**WHAT NEEDS TO BE DONE**:
Please give the number of lines that hold the string "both" in the listing, without any other words.

**DATA BELOW**:
━━━
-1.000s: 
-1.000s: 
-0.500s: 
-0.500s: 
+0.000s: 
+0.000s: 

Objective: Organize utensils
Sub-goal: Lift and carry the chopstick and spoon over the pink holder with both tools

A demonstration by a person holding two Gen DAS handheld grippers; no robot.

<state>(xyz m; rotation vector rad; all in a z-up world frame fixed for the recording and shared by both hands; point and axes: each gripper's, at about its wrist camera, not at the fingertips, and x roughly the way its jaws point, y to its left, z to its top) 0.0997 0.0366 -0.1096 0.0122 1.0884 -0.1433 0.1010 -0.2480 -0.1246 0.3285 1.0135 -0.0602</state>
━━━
**RESPONSE BOX**:
2